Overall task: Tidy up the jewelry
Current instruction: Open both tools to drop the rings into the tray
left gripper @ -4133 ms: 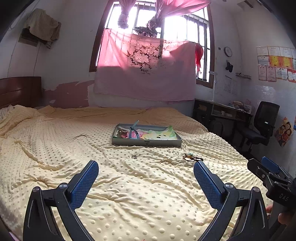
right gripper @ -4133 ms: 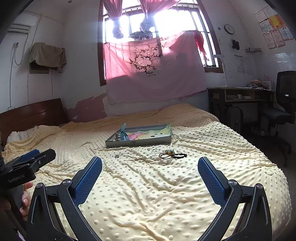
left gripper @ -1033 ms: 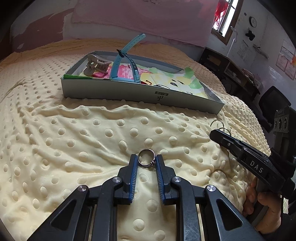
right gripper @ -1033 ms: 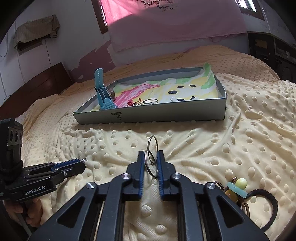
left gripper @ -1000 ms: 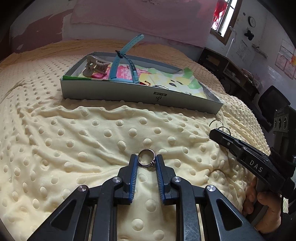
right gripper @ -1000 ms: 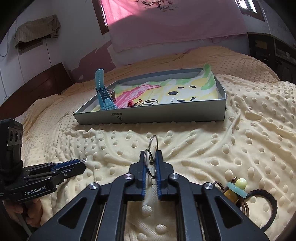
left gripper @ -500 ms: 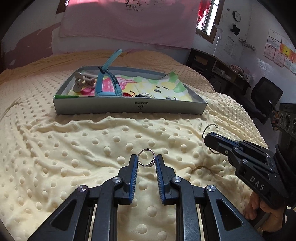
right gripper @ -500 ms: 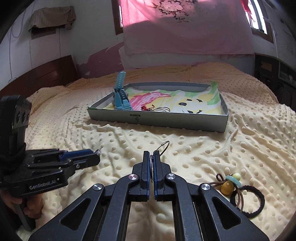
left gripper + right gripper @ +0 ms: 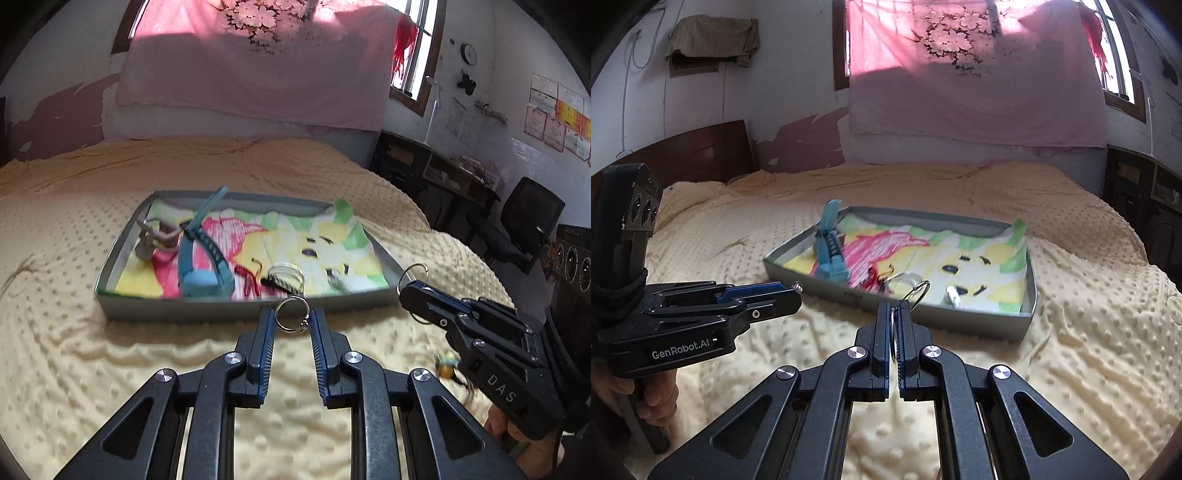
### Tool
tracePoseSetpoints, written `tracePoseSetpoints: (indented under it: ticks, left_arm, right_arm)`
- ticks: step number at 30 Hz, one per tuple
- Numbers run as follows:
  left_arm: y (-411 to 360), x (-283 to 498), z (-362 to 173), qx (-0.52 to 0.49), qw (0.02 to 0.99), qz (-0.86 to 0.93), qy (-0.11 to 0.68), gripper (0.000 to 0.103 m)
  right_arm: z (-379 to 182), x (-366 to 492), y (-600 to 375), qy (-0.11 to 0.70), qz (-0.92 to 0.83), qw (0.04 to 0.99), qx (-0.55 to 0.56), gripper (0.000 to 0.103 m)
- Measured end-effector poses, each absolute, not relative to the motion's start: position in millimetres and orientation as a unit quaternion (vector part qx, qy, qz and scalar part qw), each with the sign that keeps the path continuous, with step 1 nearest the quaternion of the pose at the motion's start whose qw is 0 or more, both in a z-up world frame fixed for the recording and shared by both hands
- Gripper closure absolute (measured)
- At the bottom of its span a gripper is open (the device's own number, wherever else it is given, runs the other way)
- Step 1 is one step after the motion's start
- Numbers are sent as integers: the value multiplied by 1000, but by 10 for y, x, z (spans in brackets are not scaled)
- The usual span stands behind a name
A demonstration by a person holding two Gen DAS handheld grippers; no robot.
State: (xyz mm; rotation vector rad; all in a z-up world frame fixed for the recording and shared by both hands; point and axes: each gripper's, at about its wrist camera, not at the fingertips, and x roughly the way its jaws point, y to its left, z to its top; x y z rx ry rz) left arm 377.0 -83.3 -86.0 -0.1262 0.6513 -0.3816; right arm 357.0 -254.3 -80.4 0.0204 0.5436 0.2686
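My left gripper (image 9: 293, 318) is shut on a small silver ring (image 9: 291, 320), held in the air just before the near wall of the grey tray (image 9: 207, 314). My right gripper (image 9: 894, 308) is shut on thin wire hoop earrings (image 9: 918, 290), lifted above the blanket in front of the tray (image 9: 997, 325). In the left wrist view the right gripper (image 9: 413, 291) shows at the right with the hoops (image 9: 415, 271) at its tip. The tray holds a blue watch (image 9: 201, 258), a hair claw (image 9: 153, 240), silver bangles (image 9: 286, 275) and a red piece (image 9: 251, 275).
A yellow dotted blanket (image 9: 74, 369) covers the bed. A bead hair tie (image 9: 448, 365) lies on it at the right, under the right gripper. A dark desk (image 9: 436, 173) and office chair (image 9: 528, 218) stand beyond the bed's right edge. A wooden headboard (image 9: 701, 151) is at the left.
Both grippers have risen off the blanket with their pieces. The right gripper's jaws closed fully on the hoops and it rolled. The tray's inside now shows from higher up.
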Motion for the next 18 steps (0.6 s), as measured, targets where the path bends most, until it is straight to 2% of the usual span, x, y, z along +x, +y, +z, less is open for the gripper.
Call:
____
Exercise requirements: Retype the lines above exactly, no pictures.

Solved exercise:
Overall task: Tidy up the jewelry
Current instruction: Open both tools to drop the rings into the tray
left gripper @ -4133 ms: 
right gripper @ -4133 ms: 
left gripper @ -1033 ms: 
right gripper @ -1033 ms: 
left gripper @ -1000 ms: 
right gripper @ -1000 ms: 
left gripper @ -500 ms: 
right gripper @ -500 ms: 
left gripper + right gripper @ +0 ms: 
### Tool
tracePoseSetpoints, written `tracePoseSetpoints: (indented under it: ticks, left_arm, right_arm)`
- ticks: step number at 30 Hz, one per tuple
- Numbers run as follows:
  left_arm: y (-411 to 360), x (-283 to 498), z (-362 to 173), qx (-0.52 to 0.49), qw (0.02 to 0.99), qz (-0.86 to 0.93), qy (-0.11 to 0.68), gripper (0.000 to 0.103 m)
  right_arm: z (-379 to 182), x (-366 to 492), y (-600 to 375), qy (-0.11 to 0.70), qz (-0.92 to 0.83), qw (0.04 to 0.99), qx (-0.55 to 0.56), gripper (0.000 to 0.103 m)
- Measured end-effector poses, each absolute, not relative to the motion's start: position in millimetres and orientation as a unit quaternion (vector part qx, qy, qz and scalar part qw), each with the sign that keeps the path continuous, with step 1 nearest the quaternion of the pose at the motion's start whose qw is 0 or more, both in a z-up world frame fixed for the recording and shared by both hands
- Gripper closure absolute (measured)
- At the bottom of its span a gripper is open (the device's own number, wherever else it is given, runs the other way)
- Step 1 is one step after the motion's start
- Numbers are sent as integers: the value multiplied by 1000, but by 10 for y, x, z (spans in brackets are not scaled)
- The usual span stands behind a name
A demonstration by a person holding two Gen DAS handheld grippers; no robot.
State: (xyz mm; rotation vector rad; all in a z-up world frame fixed for the recording and shared by both hands; point and axes: each gripper's, at about its wrist camera, not at the fingertips, and x roughly the way its jaws point, y to its left, z to its top; x y z rx ry rz) left arm 377.0 -83.3 -86.0 -0.1262 0.6513 -0.3816; right arm 357.0 -254.3 -80.4 0.0204 0.5436 0.2686
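My left gripper (image 9: 293, 318) is shut on a small silver ring (image 9: 291, 320), held in the air just before the near wall of the grey tray (image 9: 207, 314). My right gripper (image 9: 894, 308) is shut on thin wire hoop earrings (image 9: 918, 290), lifted above the blanket in front of the tray (image 9: 997, 325). In the left wrist view the right gripper (image 9: 413, 291) shows at the right with the hoops (image 9: 415, 271) at its tip. The tray holds a blue watch (image 9: 201, 258), a hair claw (image 9: 153, 240), silver bangles (image 9: 286, 275) and a red piece (image 9: 251, 275).
A yellow dotted blanket (image 9: 74, 369) covers the bed. A bead hair tie (image 9: 448, 365) lies on it at the right, under the right gripper. A dark desk (image 9: 436, 173) and office chair (image 9: 528, 218) stand beyond the bed's right edge. A wooden headboard (image 9: 701, 151) is at the left.
Both grippers have risen off the blanket with their pieces. The right gripper's jaws closed fully on the hoops and it rolled. The tray's inside now shows from higher up.
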Motion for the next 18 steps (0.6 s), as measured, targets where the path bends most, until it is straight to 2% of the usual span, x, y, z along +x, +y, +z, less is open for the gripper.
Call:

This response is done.